Start of Records provided
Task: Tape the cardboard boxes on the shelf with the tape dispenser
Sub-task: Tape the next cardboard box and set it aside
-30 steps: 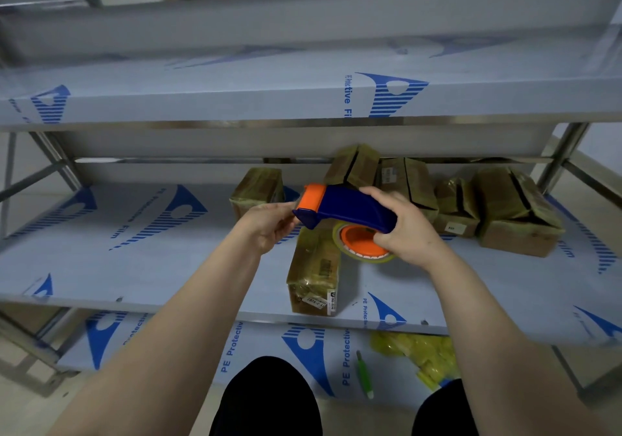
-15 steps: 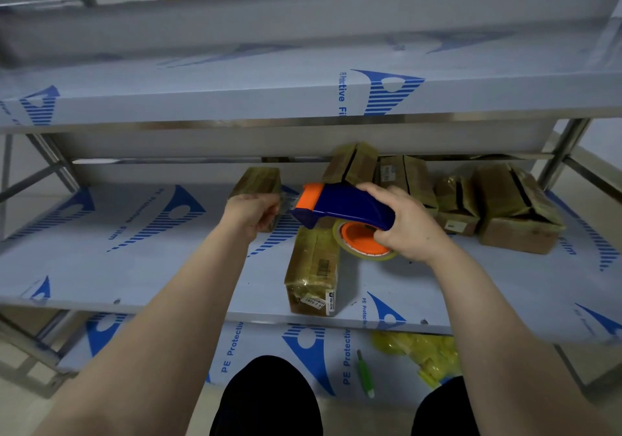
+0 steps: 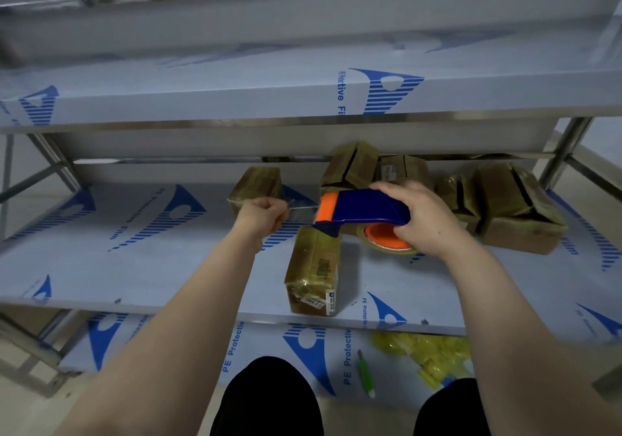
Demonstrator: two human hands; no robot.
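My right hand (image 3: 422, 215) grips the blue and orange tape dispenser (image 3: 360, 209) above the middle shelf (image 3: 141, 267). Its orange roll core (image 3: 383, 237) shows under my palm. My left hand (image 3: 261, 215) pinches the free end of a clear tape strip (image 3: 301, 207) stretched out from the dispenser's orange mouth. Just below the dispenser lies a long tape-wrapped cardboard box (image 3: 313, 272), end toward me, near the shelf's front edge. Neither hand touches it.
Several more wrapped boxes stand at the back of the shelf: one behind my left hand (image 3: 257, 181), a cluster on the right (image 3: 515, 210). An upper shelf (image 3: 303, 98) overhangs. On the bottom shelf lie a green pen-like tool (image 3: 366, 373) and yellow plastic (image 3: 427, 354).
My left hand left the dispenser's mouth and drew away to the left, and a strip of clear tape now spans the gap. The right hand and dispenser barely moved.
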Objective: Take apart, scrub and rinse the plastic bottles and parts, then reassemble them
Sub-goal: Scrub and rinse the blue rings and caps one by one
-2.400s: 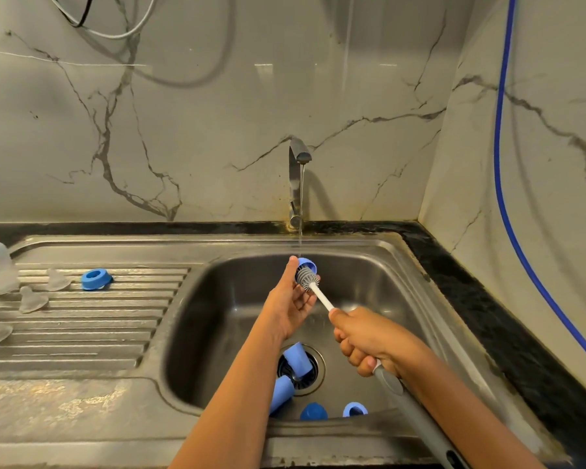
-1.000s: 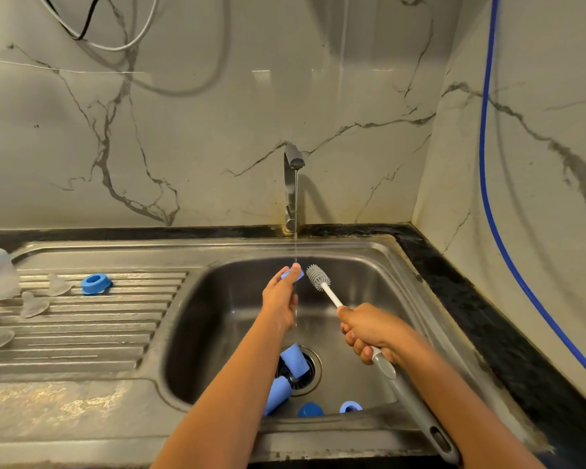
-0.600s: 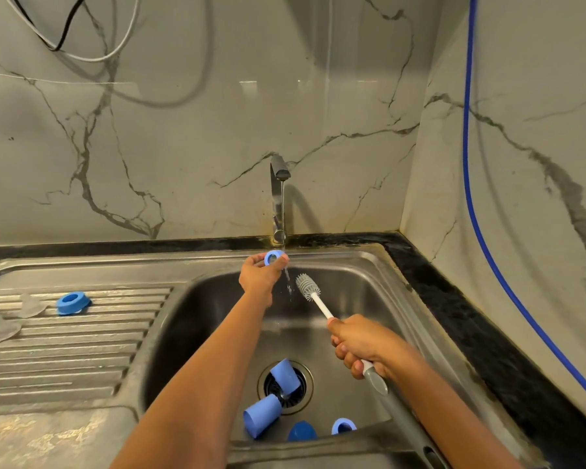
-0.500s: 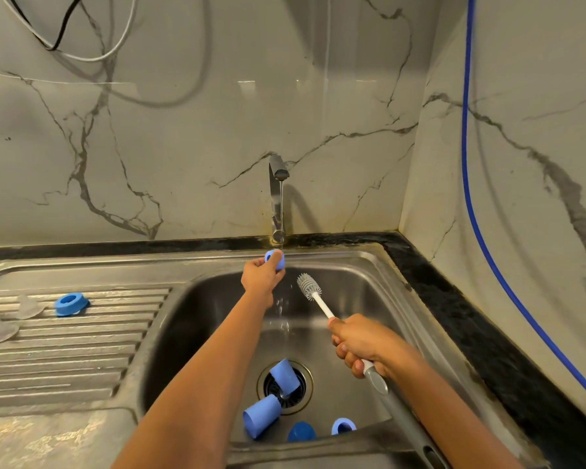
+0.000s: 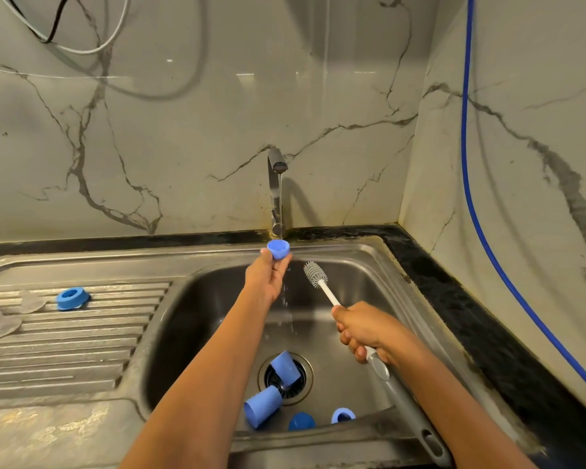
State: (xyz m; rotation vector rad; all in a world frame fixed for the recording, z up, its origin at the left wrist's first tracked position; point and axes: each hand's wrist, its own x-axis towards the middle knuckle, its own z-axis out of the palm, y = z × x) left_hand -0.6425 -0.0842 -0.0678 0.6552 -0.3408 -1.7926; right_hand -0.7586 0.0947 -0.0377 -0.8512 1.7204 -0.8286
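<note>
Since a moment ago we have turned the small blue cap (image 5: 278,248) so its open mouth faces up, right below the tap (image 5: 275,184), in the thin stream of water. Our left hand (image 5: 266,279) pinches the cap from underneath with its fingertips. Our right hand (image 5: 362,328) is clenched round the handle of the bottle brush (image 5: 315,270), whose bristle head points up just right of the tap's stream, apart from the cap. Well in front of the tap, two blue cups (image 5: 285,367) lie at the drain with a blue ring (image 5: 343,415) beside them. Far left of the tap, another blue ring (image 5: 71,297) rests on the drainboard.
</note>
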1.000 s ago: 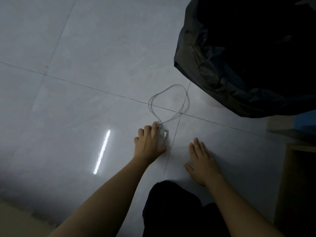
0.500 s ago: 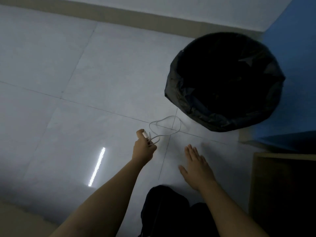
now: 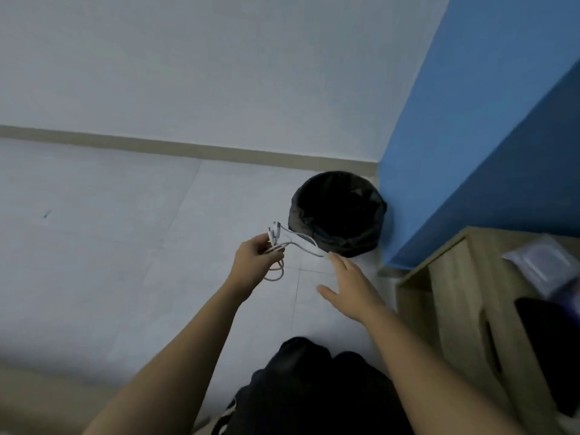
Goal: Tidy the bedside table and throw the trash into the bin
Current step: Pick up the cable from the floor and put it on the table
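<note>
Holds a white cable bunched in left grip, near the bin; right grip wide, empty. Tidying step; next likely calls for coiling, placing on table.

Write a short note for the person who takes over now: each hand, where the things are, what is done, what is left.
Left hand grips the white cable, held above the floor.
Right hand is open, fingers straight, beside the cable's loop; touch unclear.
Bin with black liner stands on the floor by the blue wall.
Bedside table is at right; a clear packet lies on top.
Done: cable in hand. Left: put it away, tidy the table top.
</note>
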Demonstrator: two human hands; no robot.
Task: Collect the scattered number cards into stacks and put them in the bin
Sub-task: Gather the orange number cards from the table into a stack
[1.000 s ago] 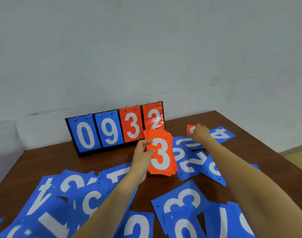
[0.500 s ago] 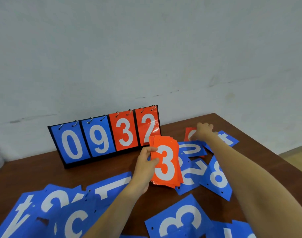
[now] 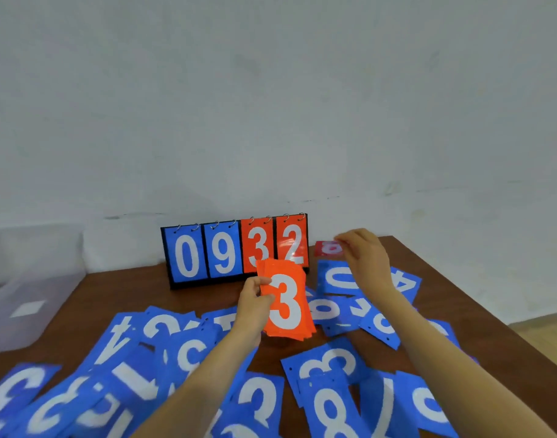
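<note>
Left hand (image 3: pixel 252 306) grips orange card stack (image 3: pixel 288 311), 3 on top, just before flip scoreboard (image 3: pixel 207 254). Right hand (image 3: pixel 365 257) at red card (image 3: pixel 326 249) right of scoreboard; grip blurred, cannot tell.

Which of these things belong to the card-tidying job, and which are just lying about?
In the job: orange stack held by the left hand; red card beside the right hand; scattered blue cards; clear bin at far left.
Just lying about: flip scoreboard reading 0932; the wooden table.
</note>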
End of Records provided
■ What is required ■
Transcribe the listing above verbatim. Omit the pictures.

■ Output for this task ■
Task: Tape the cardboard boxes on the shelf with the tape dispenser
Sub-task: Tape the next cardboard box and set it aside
-30 steps: 
-15 steps: 
+0 steps: 
Demonstrator: two human hands; no robot.
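My right hand (image 3: 422, 215) grips the blue and orange tape dispenser (image 3: 360, 209) above the middle shelf (image 3: 141, 267). Its orange roll core (image 3: 383, 237) shows under my palm. My left hand (image 3: 261, 215) pinches the free end of a clear tape strip (image 3: 301, 207) stretched out from the dispenser's orange mouth. Just below the dispenser lies a long tape-wrapped cardboard box (image 3: 313, 272), end toward me, near the shelf's front edge. Neither hand touches it.
Several more wrapped boxes stand at the back of the shelf: one behind my left hand (image 3: 257, 181), a cluster on the right (image 3: 515, 210). An upper shelf (image 3: 303, 98) overhangs. On the bottom shelf lie a green pen-like tool (image 3: 366, 373) and yellow plastic (image 3: 427, 354).
My left hand left the dispenser's mouth and drew away to the left, and a strip of clear tape now spans the gap. The right hand and dispenser barely moved.
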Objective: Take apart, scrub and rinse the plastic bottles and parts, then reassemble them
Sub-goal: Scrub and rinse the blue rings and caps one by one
-2.400s: 
-1.000s: 
-0.600s: 
-0.500s: 
+0.000s: 
State: (xyz m; rotation vector rad; all in a world frame fixed for the recording, z up, its origin at the left wrist's first tracked position; point and axes: each hand's wrist, its own x-axis towards the middle knuckle, its own z-axis out of the palm, y = z × x) left_hand -0.6425 -0.0842 -0.0678 0.6552 -0.3408 -1.7926; right_hand -0.7586 0.0947 -0.0377 -0.8512 1.7204 -0.8286
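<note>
Since a moment ago we have turned the small blue cap (image 5: 278,248) so its open mouth faces up, right below the tap (image 5: 275,184), in the thin stream of water. Our left hand (image 5: 266,279) pinches the cap from underneath with its fingertips. Our right hand (image 5: 362,328) is clenched round the handle of the bottle brush (image 5: 315,270), whose bristle head points up just right of the tap's stream, apart from the cap. Well in front of the tap, two blue cups (image 5: 285,367) lie at the drain with a blue ring (image 5: 343,415) beside them. Far left of the tap, another blue ring (image 5: 71,297) rests on the drainboard.
</note>
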1.000 s ago: 
0.500 s ago: 
now: 
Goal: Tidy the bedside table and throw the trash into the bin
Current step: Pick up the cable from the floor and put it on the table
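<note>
Holds a white cable bunched in left grip, near the bin; right grip wide, empty. Tidying step; next likely calls for coiling, placing on table.

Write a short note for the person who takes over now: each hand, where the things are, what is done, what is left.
Left hand grips the white cable, held above the floor.
Right hand is open, fingers straight, beside the cable's loop; touch unclear.
Bin with black liner stands on the floor by the blue wall.
Bedside table is at right; a clear packet lies on top.
Done: cable in hand. Left: put it away, tidy the table top.
</note>
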Demonstrator: two human hands; no robot.
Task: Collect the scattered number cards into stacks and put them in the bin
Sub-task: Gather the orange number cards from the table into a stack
[1.000 s ago] 
[0.500 s ago] 
[now] 
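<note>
Left hand (image 3: pixel 252 306) grips orange card stack (image 3: pixel 288 311), 3 on top, just before flip scoreboard (image 3: pixel 207 254). Right hand (image 3: pixel 365 257) at red card (image 3: pixel 326 249) right of scoreboard; grip blurred, cannot tell.

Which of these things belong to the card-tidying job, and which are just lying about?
In the job: orange stack held by the left hand; red card beside the right hand; scattered blue cards; clear bin at far left.
Just lying about: flip scoreboard reading 0932; the wooden table.
</note>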

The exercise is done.